“We basically have passed the point of doing real fundamental LLM research,” Castricato said. “Now it’s just applications.”
The researcher quit his doctoral studies at Brown University and started a new company, called Overworld. Its ambition is in its name: AI that can understand and navigate a world, not just words.
At the heart of world model research is the idea that AI can’t be truly intelligent if it can only read a book. It also needs to read the room.
“Where language models learn the statistical structure of text, world models learn the statistical structure of space and time: how light falls on a surface, how a garden looks from an angle no camera has captured, how objects respond to force and follow the laws of physics,” wrote Li, founder of the San Francisco startup World Labs, in an essay published this month.
“World model is quickly becoming a buzzword,” LeCun said on a recent “Unsupervised Learning” podcast. He said he views it as something that enables an AI agent “to predict the consequences of its own actions.”

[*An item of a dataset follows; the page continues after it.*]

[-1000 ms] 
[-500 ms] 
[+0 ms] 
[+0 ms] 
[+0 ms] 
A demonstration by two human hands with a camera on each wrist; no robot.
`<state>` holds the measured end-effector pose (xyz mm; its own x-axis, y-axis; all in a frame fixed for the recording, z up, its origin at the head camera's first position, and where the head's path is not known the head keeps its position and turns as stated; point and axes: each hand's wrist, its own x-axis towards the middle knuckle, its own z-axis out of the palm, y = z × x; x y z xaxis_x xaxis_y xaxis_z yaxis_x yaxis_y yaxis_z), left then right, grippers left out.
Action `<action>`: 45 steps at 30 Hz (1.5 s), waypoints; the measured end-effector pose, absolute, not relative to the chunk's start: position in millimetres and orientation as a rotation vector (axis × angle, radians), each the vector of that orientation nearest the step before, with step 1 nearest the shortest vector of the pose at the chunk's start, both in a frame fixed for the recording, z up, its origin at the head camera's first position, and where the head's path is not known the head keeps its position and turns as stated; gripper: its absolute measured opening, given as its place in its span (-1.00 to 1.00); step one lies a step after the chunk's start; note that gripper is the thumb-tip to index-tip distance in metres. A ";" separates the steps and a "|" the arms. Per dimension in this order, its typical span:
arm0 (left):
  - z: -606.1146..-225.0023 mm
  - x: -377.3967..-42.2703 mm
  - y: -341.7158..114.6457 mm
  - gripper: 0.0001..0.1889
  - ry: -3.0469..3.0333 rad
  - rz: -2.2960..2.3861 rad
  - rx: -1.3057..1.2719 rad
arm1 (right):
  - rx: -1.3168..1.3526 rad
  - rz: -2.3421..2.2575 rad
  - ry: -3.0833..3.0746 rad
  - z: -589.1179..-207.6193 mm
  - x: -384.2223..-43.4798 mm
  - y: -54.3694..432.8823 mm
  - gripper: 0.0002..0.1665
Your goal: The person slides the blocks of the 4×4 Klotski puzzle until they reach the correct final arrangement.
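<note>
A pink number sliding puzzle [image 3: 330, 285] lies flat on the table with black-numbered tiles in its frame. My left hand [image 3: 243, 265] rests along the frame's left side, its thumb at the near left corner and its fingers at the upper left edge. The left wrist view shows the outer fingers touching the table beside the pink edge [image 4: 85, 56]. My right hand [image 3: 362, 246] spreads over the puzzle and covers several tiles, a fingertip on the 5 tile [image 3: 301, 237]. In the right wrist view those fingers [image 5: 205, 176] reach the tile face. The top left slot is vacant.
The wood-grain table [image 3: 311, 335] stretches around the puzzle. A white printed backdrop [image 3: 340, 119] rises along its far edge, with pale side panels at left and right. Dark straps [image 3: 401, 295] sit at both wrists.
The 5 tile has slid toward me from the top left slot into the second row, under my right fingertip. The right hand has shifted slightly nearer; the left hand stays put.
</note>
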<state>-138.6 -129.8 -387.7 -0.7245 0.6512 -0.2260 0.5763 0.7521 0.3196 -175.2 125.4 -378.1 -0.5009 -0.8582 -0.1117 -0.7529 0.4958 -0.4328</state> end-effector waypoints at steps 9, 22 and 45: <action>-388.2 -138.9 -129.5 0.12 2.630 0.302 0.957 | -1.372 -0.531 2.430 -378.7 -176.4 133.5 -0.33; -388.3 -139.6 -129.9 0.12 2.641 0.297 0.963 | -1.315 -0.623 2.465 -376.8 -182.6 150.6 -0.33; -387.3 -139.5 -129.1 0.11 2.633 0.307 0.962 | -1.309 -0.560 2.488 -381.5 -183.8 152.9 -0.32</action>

Chatbots can’t pick up a coffee mug, notes Martial Hebert, dean of computer science at Carnegie Mellon University.
“There’s all the geometry of the world, the dynamic of how I move my hand, the physical interaction of the contact with the cup,” Hebert said. “This is much more complex than just predicting the next word in a sentence.”

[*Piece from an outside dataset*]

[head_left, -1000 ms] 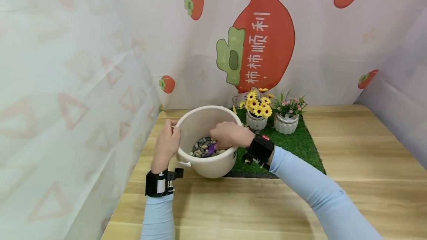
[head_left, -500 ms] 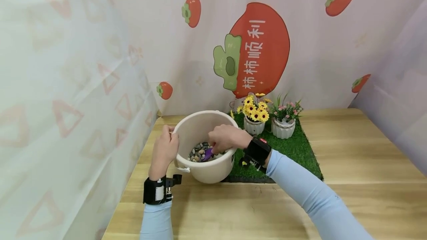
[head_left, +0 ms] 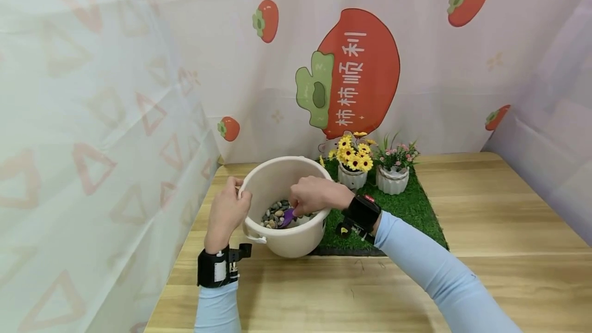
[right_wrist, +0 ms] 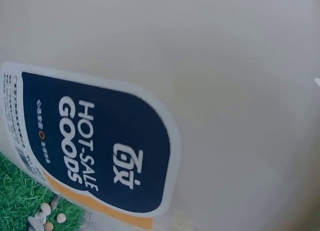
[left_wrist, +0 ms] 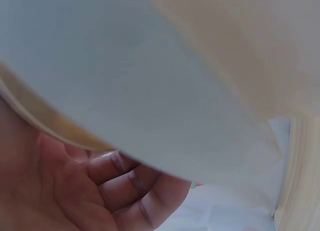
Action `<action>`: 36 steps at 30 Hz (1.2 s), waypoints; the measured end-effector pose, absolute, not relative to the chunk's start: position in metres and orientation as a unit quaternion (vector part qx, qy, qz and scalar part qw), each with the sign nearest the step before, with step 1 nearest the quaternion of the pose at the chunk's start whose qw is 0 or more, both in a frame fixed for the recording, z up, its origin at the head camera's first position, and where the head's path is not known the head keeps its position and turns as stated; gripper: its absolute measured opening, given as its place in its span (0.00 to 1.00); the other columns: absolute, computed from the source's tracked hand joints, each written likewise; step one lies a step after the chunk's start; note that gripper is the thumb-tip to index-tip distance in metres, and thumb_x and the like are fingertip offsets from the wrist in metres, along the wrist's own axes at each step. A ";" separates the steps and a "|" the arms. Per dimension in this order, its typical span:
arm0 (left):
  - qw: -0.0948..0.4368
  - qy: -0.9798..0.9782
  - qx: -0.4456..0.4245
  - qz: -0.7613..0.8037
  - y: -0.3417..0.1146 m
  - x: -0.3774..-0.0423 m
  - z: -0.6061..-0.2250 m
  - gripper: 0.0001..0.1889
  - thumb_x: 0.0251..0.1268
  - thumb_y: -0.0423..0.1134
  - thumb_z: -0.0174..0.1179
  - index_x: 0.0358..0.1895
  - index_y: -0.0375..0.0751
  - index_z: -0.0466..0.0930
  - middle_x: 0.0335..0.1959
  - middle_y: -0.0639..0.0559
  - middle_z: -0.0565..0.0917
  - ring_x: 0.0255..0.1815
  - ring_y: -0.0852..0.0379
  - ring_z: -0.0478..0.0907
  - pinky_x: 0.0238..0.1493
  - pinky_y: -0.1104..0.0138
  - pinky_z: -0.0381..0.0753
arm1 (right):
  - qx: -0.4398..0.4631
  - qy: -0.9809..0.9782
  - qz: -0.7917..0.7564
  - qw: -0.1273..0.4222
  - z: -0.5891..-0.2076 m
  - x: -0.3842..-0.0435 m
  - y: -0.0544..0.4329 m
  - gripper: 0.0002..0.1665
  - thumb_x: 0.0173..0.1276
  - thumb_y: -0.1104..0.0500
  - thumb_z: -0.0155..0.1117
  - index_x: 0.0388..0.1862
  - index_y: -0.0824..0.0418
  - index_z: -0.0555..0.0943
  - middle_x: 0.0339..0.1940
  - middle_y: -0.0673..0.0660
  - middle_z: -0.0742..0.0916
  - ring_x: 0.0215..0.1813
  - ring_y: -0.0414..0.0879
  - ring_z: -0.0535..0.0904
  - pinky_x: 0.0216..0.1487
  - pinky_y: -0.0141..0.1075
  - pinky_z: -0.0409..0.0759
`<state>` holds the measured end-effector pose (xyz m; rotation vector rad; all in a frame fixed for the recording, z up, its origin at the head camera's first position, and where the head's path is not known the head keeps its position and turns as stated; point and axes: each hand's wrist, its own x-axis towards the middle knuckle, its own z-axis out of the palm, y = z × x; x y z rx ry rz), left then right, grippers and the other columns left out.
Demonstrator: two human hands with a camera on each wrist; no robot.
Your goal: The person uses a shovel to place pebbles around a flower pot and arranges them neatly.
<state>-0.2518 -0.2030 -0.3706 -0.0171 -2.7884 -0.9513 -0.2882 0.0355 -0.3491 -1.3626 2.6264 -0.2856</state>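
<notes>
A beige plastic bucket (head_left: 291, 243) stands on the table, tilted somewhat toward the viewer, with grey and tan pebbles (head_left: 272, 213) inside. My left hand (head_left: 226, 215) grips its rim at the left side, the thumb over the edge. In the left wrist view, the curled fingers (left_wrist: 145, 193) show under the blurred bucket wall. Reaching over the right rim, my right hand (head_left: 316, 192) holds a small purple scoop (head_left: 288, 216) down among the pebbles. The right wrist view has the bucket's outer wall with a dark blue label (right_wrist: 100, 141); the right hand is hidden there.
Right of the bucket lies a green turf mat (head_left: 409, 220). On it stand a white pot of yellow flowers (head_left: 352, 176) and a white pot of pink flowers (head_left: 392, 180). Loose pebbles (right_wrist: 46, 208) lie on the turf beside the bucket. A printed cloth (head_left: 259, 81) hangs behind the table.
The head view has shifted slightly, so everything sits lower in it. Inside the bucket, the scoop has moved a little to the left among the pebbles. My left hand keeps its grip on the rim.
</notes>
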 end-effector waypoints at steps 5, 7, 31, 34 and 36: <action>0.099 -0.941 -0.008 -0.322 -0.204 -0.250 -0.371 0.23 0.66 0.45 0.46 0.61 0.39 0.71 0.46 0.40 0.84 0.44 0.44 0.83 0.42 0.55 0.79 | -0.424 0.895 -0.073 0.115 -0.347 -0.289 0.031 0.15 0.67 0.55 0.66 0.19 0.53 0.81 0.15 0.43 0.72 0.20 0.37 0.62 0.28 0.31 0.59; 0.097 -0.941 -0.003 -0.325 -0.204 -0.250 -0.372 0.23 0.66 0.45 0.46 0.61 0.39 0.70 0.46 0.40 0.84 0.45 0.44 0.82 0.43 0.54 0.79 | -0.396 0.907 -0.060 0.131 -0.348 -0.289 0.028 0.20 0.66 0.56 0.65 0.14 0.51 0.73 0.14 0.44 0.67 0.19 0.39 0.59 0.27 0.33 0.57; 0.110 -0.940 -0.003 -0.321 -0.203 -0.256 -0.376 0.22 0.67 0.44 0.46 0.61 0.38 0.71 0.43 0.39 0.85 0.42 0.42 0.83 0.40 0.55 0.80 | -0.426 0.898 -0.100 0.039 -0.350 -0.288 0.033 0.27 0.65 0.48 0.68 0.10 0.48 0.68 0.09 0.43 0.63 0.16 0.36 0.57 0.24 0.31 0.52; 0.109 -0.939 -0.001 -0.327 -0.204 -0.255 -0.376 0.22 0.68 0.44 0.46 0.61 0.39 0.71 0.44 0.39 0.85 0.43 0.42 0.83 0.41 0.53 0.80 | -0.435 0.894 -0.098 0.029 -0.350 -0.288 0.033 0.27 0.65 0.48 0.68 0.11 0.48 0.67 0.11 0.43 0.62 0.16 0.36 0.56 0.26 0.31 0.52; 0.109 -0.938 -0.001 -0.328 -0.204 -0.255 -0.375 0.22 0.68 0.44 0.46 0.62 0.39 0.71 0.44 0.38 0.85 0.44 0.42 0.83 0.42 0.53 0.80 | -0.438 0.893 -0.098 0.022 -0.350 -0.288 0.034 0.26 0.66 0.48 0.67 0.12 0.48 0.67 0.11 0.44 0.62 0.17 0.36 0.55 0.26 0.31 0.52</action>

For scientists like Hebert, who has spent more than four decades researching robotics, the most useful application for world models is as a faster and cheaper path to “physical AI” — another tech industry buzzword.

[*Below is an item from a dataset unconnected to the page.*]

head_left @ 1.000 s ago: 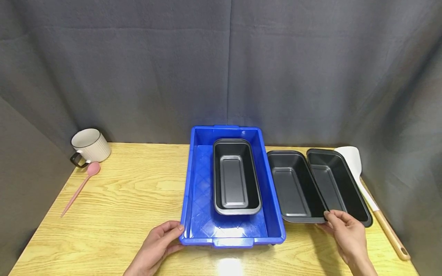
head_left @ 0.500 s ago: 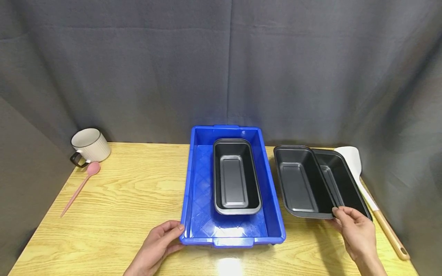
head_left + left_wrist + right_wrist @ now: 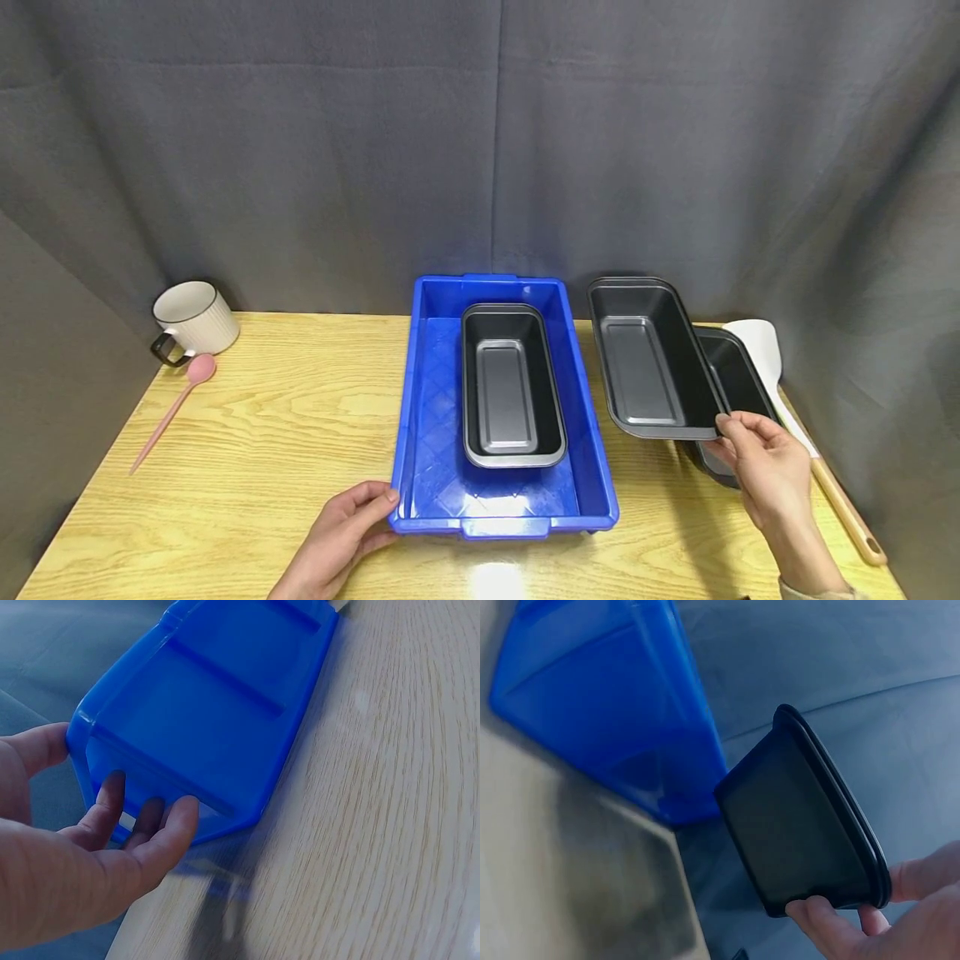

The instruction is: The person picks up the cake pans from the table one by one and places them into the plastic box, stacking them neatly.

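Note:
My right hand (image 3: 772, 467) pinches a dark loaf pan (image 3: 637, 367) by its near right corner, thumb on top of the rim and fingers beneath. That pan hangs above the table, partly over another loaf pan (image 3: 738, 375) that it half covers. In the right wrist view the held loaf pan (image 3: 795, 825) shows its outer side. At the near left corner of a blue plastic bin (image 3: 435, 500), my left hand (image 3: 337, 533) grips the rim. The left wrist view has the thumb on the rim and the fingers against the wall of the bin (image 3: 195, 720). A third loaf pan (image 3: 506, 396) sits inside the bin.
A white spatula (image 3: 757, 350) with a wooden handle lies along the right edge of the wooden table (image 3: 300, 417). At the far left stand a ribbed white mug (image 3: 195, 317) and a pink spoon (image 3: 176, 408). A grey curtain (image 3: 337, 167) hangs behind.
My right hand has lifted its loaf pan off the table, first shifting right, then up and away over the other pan. The left hand stays on the bin's corner.

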Motion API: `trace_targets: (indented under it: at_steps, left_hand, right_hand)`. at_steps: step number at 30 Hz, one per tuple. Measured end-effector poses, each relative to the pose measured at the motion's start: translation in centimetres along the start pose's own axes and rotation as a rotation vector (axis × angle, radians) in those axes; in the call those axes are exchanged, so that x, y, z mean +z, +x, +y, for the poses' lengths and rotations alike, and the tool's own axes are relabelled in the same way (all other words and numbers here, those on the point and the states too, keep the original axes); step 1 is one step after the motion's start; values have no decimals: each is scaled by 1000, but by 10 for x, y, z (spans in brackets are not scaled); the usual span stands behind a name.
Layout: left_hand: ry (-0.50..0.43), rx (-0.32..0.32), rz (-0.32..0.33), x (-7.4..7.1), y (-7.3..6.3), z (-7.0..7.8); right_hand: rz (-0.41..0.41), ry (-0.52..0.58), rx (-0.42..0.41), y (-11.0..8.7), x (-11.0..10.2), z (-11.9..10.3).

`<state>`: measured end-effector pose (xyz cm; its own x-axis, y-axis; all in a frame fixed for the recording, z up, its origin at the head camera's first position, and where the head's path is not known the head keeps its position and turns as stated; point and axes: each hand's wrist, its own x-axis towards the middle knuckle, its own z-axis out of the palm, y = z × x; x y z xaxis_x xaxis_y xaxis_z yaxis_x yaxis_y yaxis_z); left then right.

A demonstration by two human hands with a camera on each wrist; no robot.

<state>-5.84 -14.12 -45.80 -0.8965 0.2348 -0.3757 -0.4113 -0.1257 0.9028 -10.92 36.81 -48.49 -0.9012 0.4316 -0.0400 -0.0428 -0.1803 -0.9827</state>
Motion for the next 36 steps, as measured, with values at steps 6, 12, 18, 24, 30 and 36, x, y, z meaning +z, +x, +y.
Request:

“Some people may have different definitions, but physical and embodied AI are kind of the evolution of what we used to call robotics,” Hebert said in an interview. Some of the AI advances that have made chatbots so useful can also be applied to building AI with a broad enough awareness of its environment to work like a robot’s brain, he said.
“In your body and spinal cord you have a very general model of how to balance, how to walk around, and you can adapt to your knee hurting in the morning, so you now walk a little differently,” he said. “You don’t need to think about that. You have a general model somewhere in your nervous system and brain that allows your body to adapt very quickly.”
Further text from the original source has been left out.